We compared the incidence of cancer in first time kidney-only transplant recipients within three ten-year calendar intervals (1987-1996, 1997-2006, 2007-2016) characterized through linkage of SRTR and cancer registry databases from 17 U.S. states and regions in the Transplant Cancer Match Study. KTRs were excluded for a cancer diagnosis before or within 90 days post-transplant, if transplanted before cancer registry coverage, or HIV infection. First cancers were identified from cancer registries if <5 years of transplant. We analyzed overall cancer and post-transplant cancers: colorectal, lung, melanoma, breast, prostate, kidney, and non-Hodgkin lymphoma (NHL). Non-melanoma skin cancer is not reported to cancer registries. Poisson regression was used to compare incidence rate ratios (IRR) across time intervals among KTRs with the earliest era as the reference, and adjusted for risk factors including age at transplant, gender, primary cause of ESRD, time on transplant waiting list, BMI, type of kidney donor, and maintenance immunosuppression.

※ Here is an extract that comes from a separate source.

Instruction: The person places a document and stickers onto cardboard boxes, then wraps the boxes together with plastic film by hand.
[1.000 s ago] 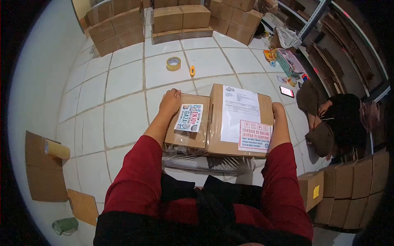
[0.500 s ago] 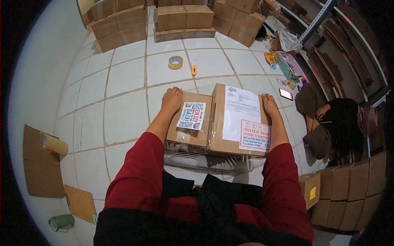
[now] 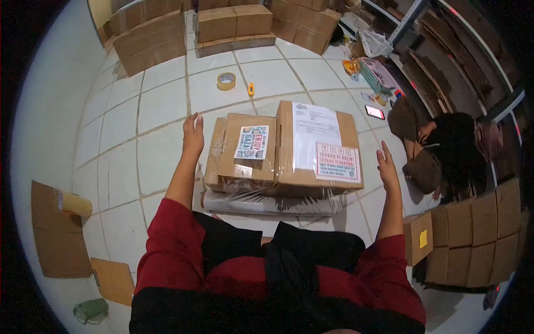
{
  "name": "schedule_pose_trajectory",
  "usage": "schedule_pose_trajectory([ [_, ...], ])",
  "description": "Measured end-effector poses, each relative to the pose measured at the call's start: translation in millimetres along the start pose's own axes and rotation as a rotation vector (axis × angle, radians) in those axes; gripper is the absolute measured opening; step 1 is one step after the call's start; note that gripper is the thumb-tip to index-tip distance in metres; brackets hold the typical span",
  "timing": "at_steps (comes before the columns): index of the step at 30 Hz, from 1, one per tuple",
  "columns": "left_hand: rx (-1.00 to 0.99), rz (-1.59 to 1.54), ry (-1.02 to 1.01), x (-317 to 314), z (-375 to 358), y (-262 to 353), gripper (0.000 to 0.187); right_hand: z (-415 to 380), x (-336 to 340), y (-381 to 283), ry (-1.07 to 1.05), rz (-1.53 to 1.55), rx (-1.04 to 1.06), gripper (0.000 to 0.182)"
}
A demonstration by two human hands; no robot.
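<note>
Two cardboard boxes stand side by side on the tiled floor before me. The left box (image 3: 227, 158) bears an "ENJOY GAZA!" sticker (image 3: 253, 143). On the taller right box (image 3: 285, 145) are a white printed sheet (image 3: 316, 131) and a red-and-white warning label (image 3: 337, 162). Clear plastic film (image 3: 267, 204) lies along their near side, around what looks like a roll. My left hand (image 3: 193, 134), fingers stretched out, is off the left box's left side. To the right of the other box, my right hand (image 3: 387, 167) is raised and open, touching nothing.
Beyond the boxes lie a tape roll (image 3: 226, 87) and a yellow cutter knife (image 3: 251, 89). A phone (image 3: 374, 112) and a seated person (image 3: 453, 145) are at right, near shelving. Stacked cartons stand at the back (image 3: 233, 22) and lower right (image 3: 473, 228). Flattened cardboard (image 3: 58, 239) lies left.
Both hands have let go of the boxes and moved outward, left and right. The boxes appear shifted slightly left and up in view, as does the whole scene.
</note>
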State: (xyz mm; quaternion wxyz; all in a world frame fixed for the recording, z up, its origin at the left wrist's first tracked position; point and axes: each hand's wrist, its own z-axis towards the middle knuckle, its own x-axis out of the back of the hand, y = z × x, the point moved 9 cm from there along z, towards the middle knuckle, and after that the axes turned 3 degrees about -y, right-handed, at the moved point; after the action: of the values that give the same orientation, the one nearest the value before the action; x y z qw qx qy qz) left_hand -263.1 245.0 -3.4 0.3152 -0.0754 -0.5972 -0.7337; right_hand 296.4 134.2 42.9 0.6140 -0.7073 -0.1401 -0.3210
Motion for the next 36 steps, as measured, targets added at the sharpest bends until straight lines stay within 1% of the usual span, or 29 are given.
schedule_pose_trajectory([
  [1,-0.027,-0.014,0.001,7.8,-16.2,13.4,0.038,-20.4,6.1,-2.3,0.053,0.005,0.023,0.052],
  [2,-0.039,-0.007,-0.035,10.1,-30.4,16.4,0.037,-40.8,7.8,1.2,0.072,0.076,-0.032,0.051],
  [3,-0.054,0.002,-0.072,14.1,-44.6,18.3,0.037,-55.3,12.3,13.7,0.089,0.091,-0.038,0.051],
  [5,-0.094,0.115,-0.088,24.4,-72.6,14.7,0.034,-82.0,25.3,69.6,0.100,-0.049,-0.231,0.051],
  [6,-0.098,0.166,-0.106,29.9,-85.6,7.9,0.034,-93.0,35.9,104.0,0.122,-0.031,-0.247,0.051],
  [8,-0.083,0.240,-0.144,43.0,-106.8,-4.1,0.033,-121.7,58.8,181.1,0.129,-0.210,-0.343,0.055],
  [9,-0.061,0.266,-0.171,47.8,-117.2,-9.8,0.033,-142.4,65.4,203.8,0.129,-0.164,-0.427,0.055],
  [11,-0.104,0.286,-0.192,55.2,-136.6,-12.7,0.030,-184.2,70.1,260.7,0.108,-0.165,-0.558,0.058],
  [13,-0.137,0.296,-0.233,54.1,-157.7,5.8,0.028,-218.4,52.6,307.1,-0.138,-0.420,-0.721,0.065],
  [14,-0.141,0.310,-0.233,53.9,-163.8,15.8,0.026,-240.0,39.1,324.8,-0.281,-0.393,-0.811,0.075],
  [15,-0.161,0.323,-0.242,51.5,-169.8,26.2,0.026,-253.9,28.5,336.3,-0.331,-0.393,-0.832,0.078],
  [16,-0.213,0.291,-0.273,47.1,-178.3,40.5,0.025,-262.6,22.0,346.6,-0.317,-0.399,-0.830,0.081],
  [17,-0.263,0.259,-0.296,43.9,-186.4,54.9,0.024,-266.4,19.8,353.6,-0.272,-0.412,-0.810,0.084],
  [18,-0.269,0.208,-0.315,40.3,-193.9,63.7,0.024,-269.2,23.2,353.1,-0.164,-0.449,-0.770,0.087],
  [20,-0.299,0.118,-0.354,28.3,-205.2,71.4,0.023,-273.6,39.1,342.7,0.105,-0.529,-0.698,0.094],
  [21,-0.310,0.146,-0.387,23.1,-214.5,90.0,0.022,-282.0,49.3,329.0,0.232,-0.536,-0.714,0.098],
  [23,-0.303,0.095,-0.444,10.9,-227.7,99.7,0.022,-307.2,67.1,309.2,0.385,-0.449,-0.881,0.097],
  [24,-0.331,0.074,-0.468,6.0,-235.0,109.2,0.022,-331.5,69.8,312.6,0.526,-0.367,-1.066,0.097],
  [25,-0.359,0.055,-0.493,1.4,-241.7,118.5,0.022,-342.9,61.2,327.2,0.439,-0.382,-1.151,0.083],
  [26,-0.309,0.013,-0.513,-4.0,-247.7,113.9,0.023,-336.6,18.3,423.8,0.013,-0.224,-0.915,0.065],
  [27,-0.301,0.053,-0.546,-9.3,-254.7,116.6,0.024,-350.4,-35.1,502.8,-0.149,0.128,-0.978,0.055],
  [29,-0.232,-0.137,-0.665,-26.3,-269.7,123.5,0.022,-358.7,-9.2,417.3,-0.098,-0.055,-1.117,0.048],
  [30,-0.272,-0.093,-0.715,-34.1,-279.0,133.4,0.020,-352.1,-6.6,412.0,0.059,0.049,-1.044,0.045],
  [31,-0.241,-0.165,-0.795,-47.8,-288.4,132.0,0.020,-348.5,-4.3,408.6,0.214,0.156,-0.966,0.043],
  [32,-0.213,-0.238,-0.876,-62.1,-297.1,132.0,0.019,-333.4,-2.7,405.9,0.147,-0.118,-0.824,0.046],
  [33,-0.255,-0.215,-0.936,-71.3,-306.5,141.7,0.019,-327.7,-2.5,412.5,0.145,-0.116,-0.803,0.046],
  [34,-0.296,-0.191,-0.994,-80.2,-315.5,152.6,0.019,-325.0,3.7,417.5,0.217,-0.106,-0.845,0.050],
  [35,-0.231,-0.244,-1.070,-88.6,-325.5,158.3,0.020,-319.7,7.7,421.3,0.289,-0.094,-0.885,0.055],
  [36,-0.272,-0.250,-1.090,-99.5,-332.2,157.2,0.021,-311.0,20.3,404.6,0.342,-0.120,-0.822,0.055],
])
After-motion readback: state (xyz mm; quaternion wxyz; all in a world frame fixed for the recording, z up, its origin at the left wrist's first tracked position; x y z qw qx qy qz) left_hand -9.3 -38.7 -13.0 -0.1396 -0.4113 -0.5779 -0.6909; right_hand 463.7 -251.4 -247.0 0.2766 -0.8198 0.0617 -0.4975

The KTR population increased in age over the three decades - mean age 44.3, 48.6, and 50.9 years, respectively. Unadjusted IRR of overall cancer in KTRs appeared to increase over this period, but IRRs decreased after adjusting for age and other variables; Differences across decades were not significant. Adjusted IRRs for most common post-transplant cancers decreased nonsignificantly over time, except for kidney cancer, which appeared to increase.


Overall cancer incidence has trended downward amidst an older KTR population in the last three decades. Kidney cancer incidence may have risen over time while all other common cancer IRRs were stable or lower. The reasons for the age-adjusted decline over time may include better cancer screening, tighter transplant listing criteria, and changes in immunosuppression.